WHAT IS NEEDED: Your copy should repeat the data that follows exactly and contain no image.

DATA SEGMENT:
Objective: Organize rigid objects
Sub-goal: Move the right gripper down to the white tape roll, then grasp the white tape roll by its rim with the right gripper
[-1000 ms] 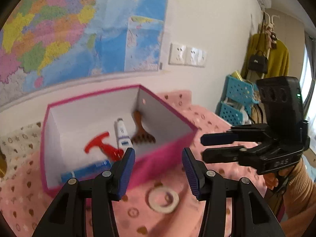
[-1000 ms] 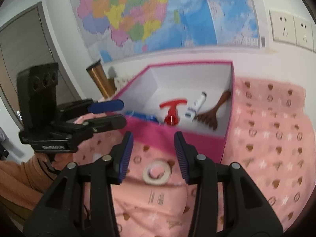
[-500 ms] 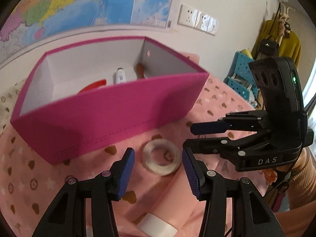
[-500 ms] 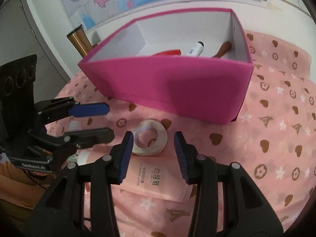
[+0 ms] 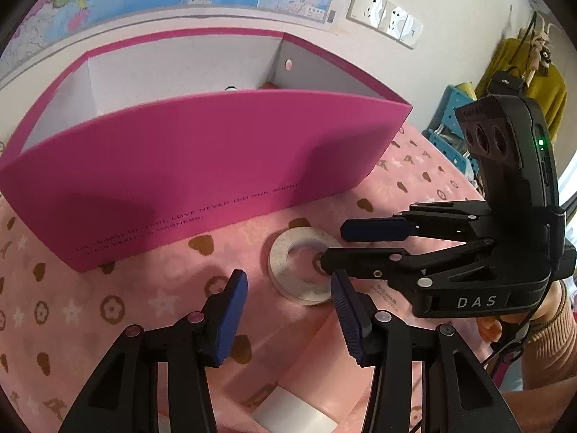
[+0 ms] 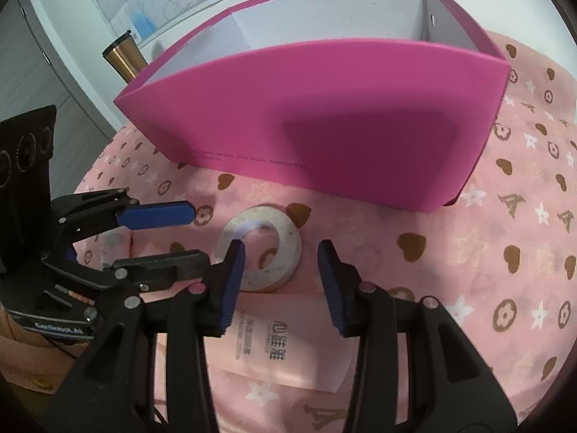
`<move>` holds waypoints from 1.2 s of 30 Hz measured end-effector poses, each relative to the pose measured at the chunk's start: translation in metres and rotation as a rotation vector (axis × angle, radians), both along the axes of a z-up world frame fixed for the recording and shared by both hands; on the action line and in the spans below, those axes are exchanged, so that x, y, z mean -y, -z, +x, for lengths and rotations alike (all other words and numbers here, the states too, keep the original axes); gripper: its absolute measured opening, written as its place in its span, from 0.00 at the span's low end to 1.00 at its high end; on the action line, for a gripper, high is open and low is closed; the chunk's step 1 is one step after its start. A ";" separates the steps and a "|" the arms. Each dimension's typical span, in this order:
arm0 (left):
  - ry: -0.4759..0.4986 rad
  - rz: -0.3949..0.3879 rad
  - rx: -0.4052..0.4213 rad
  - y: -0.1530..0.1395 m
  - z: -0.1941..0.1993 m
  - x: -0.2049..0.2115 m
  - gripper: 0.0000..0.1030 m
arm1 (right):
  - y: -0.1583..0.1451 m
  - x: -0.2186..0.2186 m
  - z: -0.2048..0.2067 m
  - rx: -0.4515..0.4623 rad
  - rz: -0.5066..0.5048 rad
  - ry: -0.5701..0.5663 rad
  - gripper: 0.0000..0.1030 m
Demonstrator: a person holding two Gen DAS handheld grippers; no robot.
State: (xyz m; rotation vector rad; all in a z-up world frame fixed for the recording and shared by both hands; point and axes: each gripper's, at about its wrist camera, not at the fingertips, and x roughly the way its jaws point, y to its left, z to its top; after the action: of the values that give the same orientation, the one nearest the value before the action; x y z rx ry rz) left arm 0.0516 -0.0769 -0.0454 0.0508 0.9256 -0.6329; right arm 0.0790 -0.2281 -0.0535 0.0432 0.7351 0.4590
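Observation:
A white roll of tape lies flat on the pink cloth in front of a magenta box. My left gripper is open and low over the cloth, the roll just past its right fingertip. My right gripper is open; its left finger is at or over the roll's near edge. In the left wrist view the right gripper reaches over the roll from the right. In the right wrist view the left gripper comes in from the left. The box contents are almost hidden.
A pink tube package lies on the cloth beneath both grippers. A copper tumbler stands behind the box at the left. Blue baskets and a coat rack stand at the far right. A map covers the wall.
Both grippers have dropped down and moved in toward the tape roll. The box's front wall now hides the red, white and wooden items seen inside it earlier.

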 end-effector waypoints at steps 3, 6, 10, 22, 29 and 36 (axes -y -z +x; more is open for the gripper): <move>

ANSWER FOR THIS EXERCISE:
Objective: Organize rigid objects
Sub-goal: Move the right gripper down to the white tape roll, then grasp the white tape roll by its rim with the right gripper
[-1000 ms] 
[-1000 ms] 
[-500 ms] 
[-500 ms] 
[+0 ms] 
[+0 ms] 
`<move>` holds waypoints from 1.2 s of 30 Hz measured end-effector poses, each relative to the pose measured at the chunk's start: translation in metres and rotation as a rotation vector (axis × angle, radians), both along the axes of a z-up world frame fixed for the recording and shared by both hands; on the action line and in the spans below, those axes are exchanged, so that x, y, z mean -y, -z, +x, for lengths and rotations alike (all other words and numbers here, the states too, keep the original axes); gripper: its absolute measured opening, written as its place in its span, from 0.00 at the span's low end to 1.00 at its high end; on the action line, for a gripper, high is open and low is closed; the chunk's step 1 is one step after its start. A ";" separates the steps and a "|" the arms. Each dimension's typical span, in this order:
arm0 (left):
  - ry: -0.4759..0.4986 rad
  - rz: -0.3949..0.3879 rad
  - rx: -0.4052..0.4213 rad
  - y: -0.1530..0.1395 m
  - z: -0.1941..0.1993 m
  - x: -0.2049..0.2115 m
  - gripper: 0.0000..0.1030 m
arm1 (right):
  - y: -0.1583..0.1451 m
  - x: -0.2186..0.2186 m
  - z: -0.2048..0.2067 m
  - rx: -0.4515..0.4623 rad
  - rz: -0.5066..0.5048 rad
  - ry: -0.5701..0.5663 rad
  - gripper: 0.0000..0.1030 m
Demonstrator: a person holding two Gen DAS handheld grippers; no robot.
State: (xyz m; rotation vector rad; all in a z-up world frame fixed for the recording and shared by both hands; point and axes: each gripper's, at about its wrist camera, not at the fingertips, and x roughly the way its jaws point, y to its left, z to its top; after the action: of the values that give the same orientation, the one nearest the value before the action; x y z rx ry rz) left arm 0.0516 -0.0769 -0.0454 0.0508 0.9256 -0.6329; right arm 0.0790 -0.2281 -0.0535 0.0432 0.7351 0.4590
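Observation:
A white roll of tape lies flat on the pink cloth in front of a magenta box. My left gripper is open and low over the cloth, the roll just past its right fingertip. My right gripper is open; its left finger is at or over the roll's near edge. In the left wrist view the right gripper reaches over the roll from the right. In the right wrist view the left gripper comes in from the left. The box contents are almost hidden.
A pink tube package lies on the cloth beneath both grippers. A copper tumbler stands behind the box at the left. Blue baskets and a coat rack stand at the far right. A map covers the wall.
Both grippers have dropped down and moved in toward the tape roll. The box's front wall now hides the red, white and wooden items seen inside it earlier.
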
 end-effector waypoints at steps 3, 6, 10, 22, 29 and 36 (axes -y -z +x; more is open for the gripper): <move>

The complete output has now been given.